YOUR ASSIGNMENT
Pull every line from the records that has the word "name" in it.

DATA PROVIDED
__________

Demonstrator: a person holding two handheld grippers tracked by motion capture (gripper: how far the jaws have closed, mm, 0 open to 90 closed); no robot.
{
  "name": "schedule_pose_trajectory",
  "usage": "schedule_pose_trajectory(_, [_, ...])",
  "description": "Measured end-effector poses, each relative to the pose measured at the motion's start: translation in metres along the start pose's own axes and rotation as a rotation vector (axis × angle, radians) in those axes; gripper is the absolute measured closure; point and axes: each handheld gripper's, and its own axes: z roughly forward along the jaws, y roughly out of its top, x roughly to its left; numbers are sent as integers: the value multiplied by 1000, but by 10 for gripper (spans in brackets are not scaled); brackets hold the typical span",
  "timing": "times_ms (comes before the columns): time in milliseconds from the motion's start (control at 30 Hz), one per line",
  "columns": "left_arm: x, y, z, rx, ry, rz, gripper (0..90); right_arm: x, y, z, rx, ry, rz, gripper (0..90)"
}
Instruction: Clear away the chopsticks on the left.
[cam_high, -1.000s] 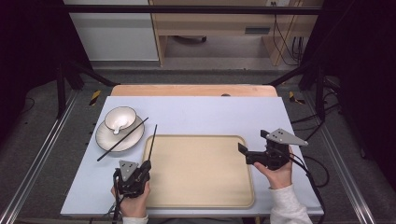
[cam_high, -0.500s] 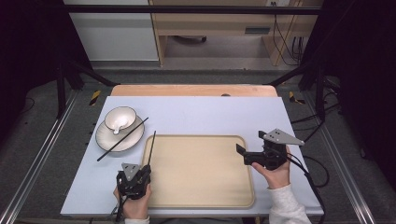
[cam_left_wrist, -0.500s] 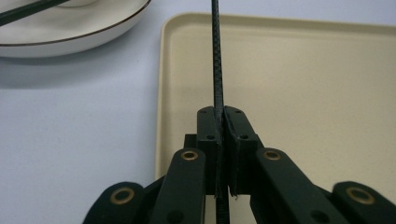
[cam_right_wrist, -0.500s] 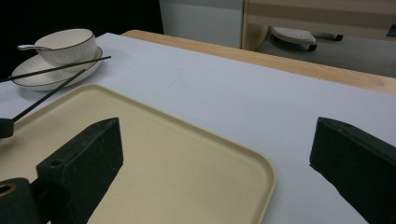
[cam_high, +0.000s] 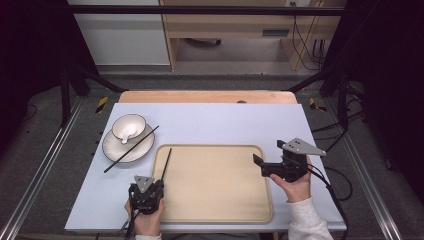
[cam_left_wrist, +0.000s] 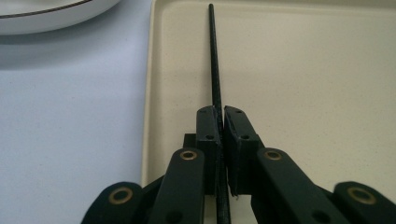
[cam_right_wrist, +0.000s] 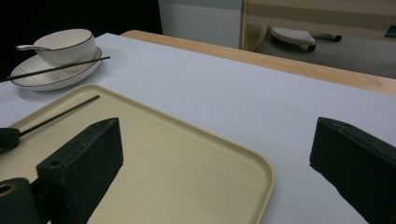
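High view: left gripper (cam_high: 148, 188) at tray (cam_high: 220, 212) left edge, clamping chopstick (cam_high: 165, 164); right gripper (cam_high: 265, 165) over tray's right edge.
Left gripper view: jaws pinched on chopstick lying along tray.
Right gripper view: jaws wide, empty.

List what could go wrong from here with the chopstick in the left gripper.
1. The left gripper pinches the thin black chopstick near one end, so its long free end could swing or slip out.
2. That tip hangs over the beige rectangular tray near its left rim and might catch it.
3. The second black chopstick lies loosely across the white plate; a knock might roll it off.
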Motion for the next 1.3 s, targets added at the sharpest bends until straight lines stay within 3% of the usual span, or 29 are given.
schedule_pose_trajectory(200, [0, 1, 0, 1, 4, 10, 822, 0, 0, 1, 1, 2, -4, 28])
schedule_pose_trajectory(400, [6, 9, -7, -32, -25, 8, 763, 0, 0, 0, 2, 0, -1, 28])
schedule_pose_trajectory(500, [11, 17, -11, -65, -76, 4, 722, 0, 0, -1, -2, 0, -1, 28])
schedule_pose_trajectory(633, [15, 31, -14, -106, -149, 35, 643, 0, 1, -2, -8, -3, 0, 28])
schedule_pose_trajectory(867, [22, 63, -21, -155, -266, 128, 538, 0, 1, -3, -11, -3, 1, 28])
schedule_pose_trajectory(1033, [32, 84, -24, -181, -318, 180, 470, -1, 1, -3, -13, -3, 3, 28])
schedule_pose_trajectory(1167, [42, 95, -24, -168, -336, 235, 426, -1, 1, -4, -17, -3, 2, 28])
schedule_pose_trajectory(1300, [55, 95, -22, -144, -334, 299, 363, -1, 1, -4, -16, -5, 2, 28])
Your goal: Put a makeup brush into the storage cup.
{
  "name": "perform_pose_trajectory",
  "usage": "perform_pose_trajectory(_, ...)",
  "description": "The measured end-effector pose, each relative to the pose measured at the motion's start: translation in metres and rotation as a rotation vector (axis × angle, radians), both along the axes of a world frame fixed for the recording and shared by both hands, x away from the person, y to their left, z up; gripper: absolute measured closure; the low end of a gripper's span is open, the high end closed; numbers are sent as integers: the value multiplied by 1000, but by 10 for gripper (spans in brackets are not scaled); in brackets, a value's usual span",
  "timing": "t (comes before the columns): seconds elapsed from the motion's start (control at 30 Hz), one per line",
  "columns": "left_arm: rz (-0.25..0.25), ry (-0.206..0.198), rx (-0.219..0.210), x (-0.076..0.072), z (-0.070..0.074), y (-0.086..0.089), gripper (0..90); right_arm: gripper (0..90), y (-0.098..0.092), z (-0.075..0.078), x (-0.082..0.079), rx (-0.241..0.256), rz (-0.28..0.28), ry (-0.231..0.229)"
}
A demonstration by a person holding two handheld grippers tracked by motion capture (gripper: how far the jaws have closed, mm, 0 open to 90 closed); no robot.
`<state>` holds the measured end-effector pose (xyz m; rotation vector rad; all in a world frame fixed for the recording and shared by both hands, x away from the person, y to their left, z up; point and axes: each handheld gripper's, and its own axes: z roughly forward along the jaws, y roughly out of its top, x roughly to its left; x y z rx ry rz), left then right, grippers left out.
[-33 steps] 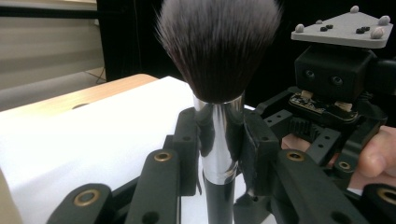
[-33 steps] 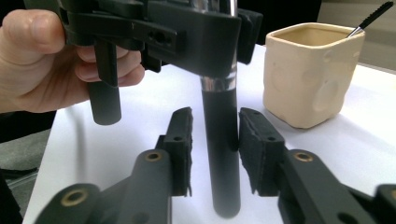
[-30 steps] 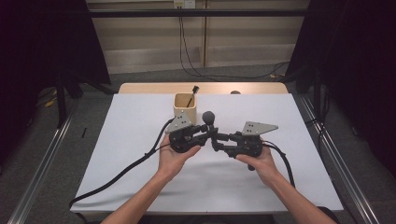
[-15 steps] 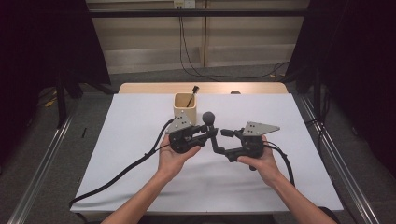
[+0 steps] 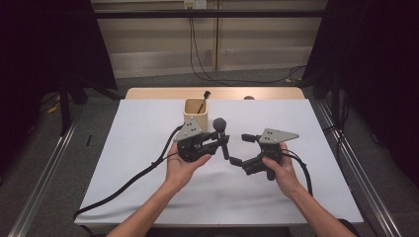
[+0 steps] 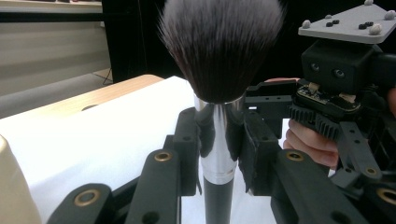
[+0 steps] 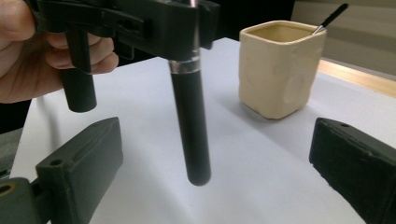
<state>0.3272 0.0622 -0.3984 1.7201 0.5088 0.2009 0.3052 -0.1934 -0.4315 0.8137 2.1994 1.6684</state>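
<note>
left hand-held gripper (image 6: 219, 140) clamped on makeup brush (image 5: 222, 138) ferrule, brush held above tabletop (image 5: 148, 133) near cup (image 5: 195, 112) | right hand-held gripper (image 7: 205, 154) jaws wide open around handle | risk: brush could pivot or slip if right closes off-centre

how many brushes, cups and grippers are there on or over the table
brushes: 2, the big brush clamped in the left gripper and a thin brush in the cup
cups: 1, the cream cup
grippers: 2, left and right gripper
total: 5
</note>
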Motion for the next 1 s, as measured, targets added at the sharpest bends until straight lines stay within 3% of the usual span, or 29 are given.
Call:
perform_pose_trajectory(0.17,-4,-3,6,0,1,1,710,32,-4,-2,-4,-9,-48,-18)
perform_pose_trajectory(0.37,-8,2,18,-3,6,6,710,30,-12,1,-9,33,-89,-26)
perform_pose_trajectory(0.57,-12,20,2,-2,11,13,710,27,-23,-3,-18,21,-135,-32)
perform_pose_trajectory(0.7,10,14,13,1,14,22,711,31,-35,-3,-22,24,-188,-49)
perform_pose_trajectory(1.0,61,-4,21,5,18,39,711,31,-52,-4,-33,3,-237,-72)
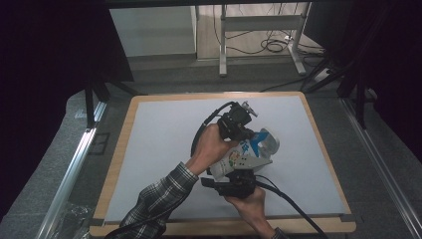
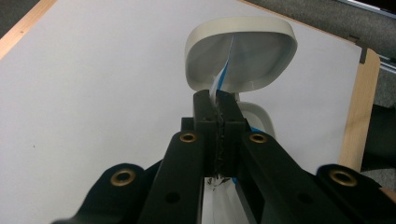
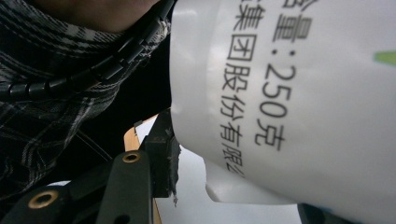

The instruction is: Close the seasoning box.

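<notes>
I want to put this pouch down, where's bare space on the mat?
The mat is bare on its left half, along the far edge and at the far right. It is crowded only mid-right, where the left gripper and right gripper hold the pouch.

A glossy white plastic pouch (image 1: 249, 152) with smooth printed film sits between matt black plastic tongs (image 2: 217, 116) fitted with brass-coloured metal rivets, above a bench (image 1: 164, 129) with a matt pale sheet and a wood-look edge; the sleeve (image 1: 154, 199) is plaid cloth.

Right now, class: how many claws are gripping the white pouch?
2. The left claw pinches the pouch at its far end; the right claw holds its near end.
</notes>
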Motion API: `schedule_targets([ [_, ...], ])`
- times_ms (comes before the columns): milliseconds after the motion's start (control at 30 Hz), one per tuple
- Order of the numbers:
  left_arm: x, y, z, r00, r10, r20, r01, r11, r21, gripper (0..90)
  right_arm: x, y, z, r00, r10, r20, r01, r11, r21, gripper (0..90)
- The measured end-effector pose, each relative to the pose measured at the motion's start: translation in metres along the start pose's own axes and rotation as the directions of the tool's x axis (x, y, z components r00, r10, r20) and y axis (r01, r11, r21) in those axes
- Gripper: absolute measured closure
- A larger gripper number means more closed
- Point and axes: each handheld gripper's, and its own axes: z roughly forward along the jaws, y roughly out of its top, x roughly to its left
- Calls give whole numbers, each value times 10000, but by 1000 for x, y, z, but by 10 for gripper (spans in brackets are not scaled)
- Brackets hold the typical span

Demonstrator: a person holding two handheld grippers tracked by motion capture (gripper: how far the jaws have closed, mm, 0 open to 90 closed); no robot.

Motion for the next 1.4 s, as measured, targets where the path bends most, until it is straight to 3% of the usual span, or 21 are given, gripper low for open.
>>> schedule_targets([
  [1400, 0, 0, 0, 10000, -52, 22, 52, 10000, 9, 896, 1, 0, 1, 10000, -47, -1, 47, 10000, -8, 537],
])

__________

TASK RESPONSE
  "name": "schedule_pose_trajectory",
  "name": "perform_pose_trajectory",

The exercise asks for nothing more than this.